Après 14 années d’une guerre civile dévastatrice en Syrie, qui a fait plus de 500 000 victimes et vu se dérouler les pires atrocités, l’espoir d’une justice renait. La chute ce weekend du régime de Bachar al-Assad ouvre enfin la voie aux enquêteurs de l’ONU, qui rassemblent minutieusement des preuves depuis des années. La Syrie devient accessible, tel un immense théâtre de crimes, et avec elle, la perspective de poursuites contre les responsables.
Une « scène de crime » sous haute surveillance
Depuis Genève, les 82 membres du Mécanisme international, impartial et indépendant (MIII) de l’ONU sont sur le pied de guerre.

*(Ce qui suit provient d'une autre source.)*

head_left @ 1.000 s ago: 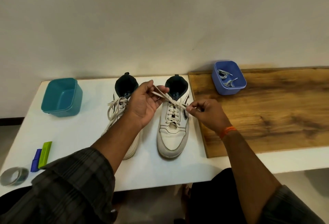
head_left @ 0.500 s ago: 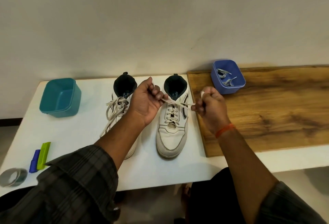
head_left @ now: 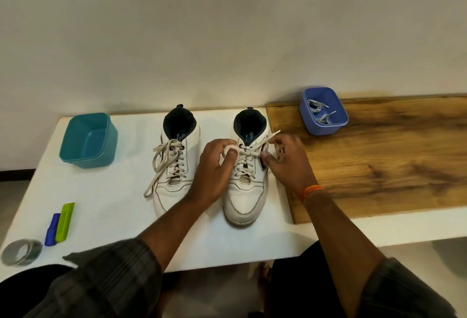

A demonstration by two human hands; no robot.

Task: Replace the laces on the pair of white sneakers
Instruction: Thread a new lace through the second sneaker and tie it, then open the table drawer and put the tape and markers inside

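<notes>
While both hands work the top of the right-hand shoe, status as follows:

Stage: tying off the lace on the right sneaker; eyelets look threaded all the way up.
Left hand: fingers curled, pinching a loop of lace at the shoe's 9 o'clock side, near the tongue.
Right hand: fingers curled round the other lace run at the shoe's 3 o'clock side; free tip sticks out toward 1 o'clock.
Left sneaker: at 9 o'clock of the right one, just beside it, fully laced, ends lying loose over its outer side, knot unclear.
Done (judged): both shoes threaded.
Left (judged): finish this bow, maybe tidy or tie the other shoe.
Blue tub: at 2 o'clock on the wooden board, holds a few laces, probably the old ones.
Teal tub: at 10 o'clock on the white table, nothing visible in it.
Tape roll, blue and green items: 8 o'clock, untouched.
</notes>
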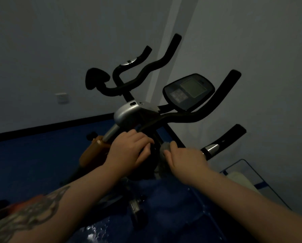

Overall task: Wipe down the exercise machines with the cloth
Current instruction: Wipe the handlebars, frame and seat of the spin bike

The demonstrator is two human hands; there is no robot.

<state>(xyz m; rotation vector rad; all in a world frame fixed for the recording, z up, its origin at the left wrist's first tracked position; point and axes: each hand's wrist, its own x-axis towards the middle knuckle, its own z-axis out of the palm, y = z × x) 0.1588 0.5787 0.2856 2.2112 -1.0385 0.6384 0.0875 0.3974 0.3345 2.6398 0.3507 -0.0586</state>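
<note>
— Dim room, and both hands are low on the exercise bike (129,113), just under the silver housing.

— Where's the cloth (164,149)?

— Bunched grey, pinched in the right hand (186,159), thumb and fingers curled round it, pressed against the black post below the handlebars (204,113).

— And the left hand (129,151)?

— Fingers curled over the dark part of the frame beside the post, gripping it. The two hands are near each other, not touching.

— The console (188,92)?

— Above them, tilted, screen dark.
</note>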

Créé en 2016, ce groupe d’enquêteurs chevronnés a déjà accumulé plus de 283 téraoctets de données sur les crimes de guerre et crimes contre l’humanité perpétrés en Syrie depuis 2011. Mais l’accès au terrain leur a toujours été refusé par Damas.

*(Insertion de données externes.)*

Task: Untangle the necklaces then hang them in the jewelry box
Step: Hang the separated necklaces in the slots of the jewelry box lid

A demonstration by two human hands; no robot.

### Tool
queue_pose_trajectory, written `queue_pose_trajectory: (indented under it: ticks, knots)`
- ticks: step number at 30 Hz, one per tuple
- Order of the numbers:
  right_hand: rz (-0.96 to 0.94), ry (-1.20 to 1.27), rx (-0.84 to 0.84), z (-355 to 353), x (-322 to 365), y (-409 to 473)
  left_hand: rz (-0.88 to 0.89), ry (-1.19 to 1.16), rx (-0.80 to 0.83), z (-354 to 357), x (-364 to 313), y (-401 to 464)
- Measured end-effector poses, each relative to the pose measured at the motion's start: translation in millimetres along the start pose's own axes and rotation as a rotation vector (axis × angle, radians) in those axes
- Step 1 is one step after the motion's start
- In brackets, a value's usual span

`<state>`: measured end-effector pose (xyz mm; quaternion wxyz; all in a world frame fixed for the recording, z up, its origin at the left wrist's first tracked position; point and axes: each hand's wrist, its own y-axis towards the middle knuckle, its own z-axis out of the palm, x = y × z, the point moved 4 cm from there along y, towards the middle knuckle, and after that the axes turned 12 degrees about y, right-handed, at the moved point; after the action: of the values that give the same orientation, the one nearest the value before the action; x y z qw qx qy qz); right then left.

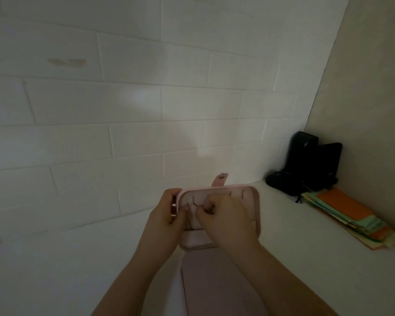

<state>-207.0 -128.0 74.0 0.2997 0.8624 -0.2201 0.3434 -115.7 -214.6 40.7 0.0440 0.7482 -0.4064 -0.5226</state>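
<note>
A pink jewelry box (255, 201) stands open on the white surface, its lid raised toward me and a snap tab (219, 179) sticking up at the top. My left hand (169, 212) grips the lid's left edge, thumb pressed on the inner panel. My right hand (226, 218) lies over the middle of the lid's inside, thumb and fingers pinching a thin necklace chain (193, 207) near a small hook. The chain is faint and mostly hidden by my fingers. The box's lower pink part (214, 281) lies between my forearms.
A painted block wall rises right behind the box. At the back right corner stand black objects (306, 163) with a cord. A stack of coloured papers (351, 222), orange and green, lies along the right wall.
</note>
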Motion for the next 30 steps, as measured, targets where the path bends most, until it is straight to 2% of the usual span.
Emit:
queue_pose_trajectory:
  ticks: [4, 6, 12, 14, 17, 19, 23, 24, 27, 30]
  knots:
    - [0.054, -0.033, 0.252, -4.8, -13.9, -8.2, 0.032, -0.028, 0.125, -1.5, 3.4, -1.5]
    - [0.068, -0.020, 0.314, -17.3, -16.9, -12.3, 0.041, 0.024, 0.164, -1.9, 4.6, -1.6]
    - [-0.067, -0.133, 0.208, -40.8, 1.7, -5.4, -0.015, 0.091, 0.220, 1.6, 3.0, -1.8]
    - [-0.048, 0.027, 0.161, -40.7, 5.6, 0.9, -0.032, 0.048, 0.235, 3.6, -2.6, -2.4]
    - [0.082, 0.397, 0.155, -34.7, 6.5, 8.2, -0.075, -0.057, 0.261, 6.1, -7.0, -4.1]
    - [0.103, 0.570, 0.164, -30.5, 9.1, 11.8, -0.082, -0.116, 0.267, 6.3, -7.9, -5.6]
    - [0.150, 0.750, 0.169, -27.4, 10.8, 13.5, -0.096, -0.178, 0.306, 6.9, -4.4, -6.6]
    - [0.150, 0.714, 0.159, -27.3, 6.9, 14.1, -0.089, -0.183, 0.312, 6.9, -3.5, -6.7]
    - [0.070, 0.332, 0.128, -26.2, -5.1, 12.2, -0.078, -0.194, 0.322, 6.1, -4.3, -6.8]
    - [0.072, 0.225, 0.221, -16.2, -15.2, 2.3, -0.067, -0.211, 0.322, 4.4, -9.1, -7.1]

Avec la chute du régime, la donne change. « C’est la scène de crime, donc si nous pouvons y avoir accès, cela change tout pour nous », confirme Robert Petit, qui dirige le MIII depuis début 2024. L’urgence est de préserver les preuves, alors que les insurgés s’emparent des lieux de pouvoir.
Des images montrent déjà des « salles remplies de tonnes de documents » dans les prisons qui se vident. Un véritable trésor pour les enquêteurs, qui s’attendent à une « quantité considérable d’informations disponibles ».
L’étendue des atrocités
Car l’ampleur des exactions commises en Syrie depuis 2011 donne le vertige. Robert Petit énumère :
- Bombardements d’hôpitaux
- Utilisation d’armes chimiques
- Torture systématique dans les prisons
- Violences sexuelles généralisées
- Massacres et même génocide
La gamme est complète : des massacres à l’utilisation d’armes chimiques, de l’esclavage au génocide.
Robert Petit, directeur du MIII
« Elle n’est limitée que par l’imagination des auteurs des actes et, malheureusement, cette imagination a semblé croître avec les moyens dont ils disposaient », déplore-t-il. Après avoir été « facilitateur de justice » pendant des années, le MIII compte bien saisir l’occasion de « s’attaquer à l’impunité généralisée » en Syrie.
La société civile mobilisée
Pour cela, le groupe d’enquêteurs peut compter sur la société civile syrienne, déjà rompue aux techniques de préservation des preuves pour de futures poursuites. Le MIII a mis en ligne un « mode d’emploi » pour ceux qui auraient moins d’expérience, détaillant comment sécuriser les preuves ou établir une chaine de possession claire.
Car c’est bien la responsabilité pénale individuelle des auteurs de crimes qui est visée. Les preuves accumulées par le MIII ont déjà servi dans environ 230 enquêtes menées dans 16 pays, de la France à la Slovaquie. La justice universelle s’est déjà emparée de certains dossiers.
Reconstruire sur des bases saines
Mais l’espoir d’une justice rendue directement en Syrie et par les Syriens se dessine. Le MIII se tient prêt à épauler un futur système judiciaire national, dès qu’il sera opérationnel. La Cour pénale internationale pourrait aussi se saisir du dossier, si Damas ratifie le traité de Rome.
La route sera longue, mais pour Robert Petit, la quête de justice doit être centrale dans l’avenir de la Syrie. Sinon, prévient-il, « on ne construit rien de solide ». Après 14 ans de crimes impunis, les Syriens ont soif de vérité et de réparation. L’espoir qu’elles adviennent enfin n’a jamais été aussi fort.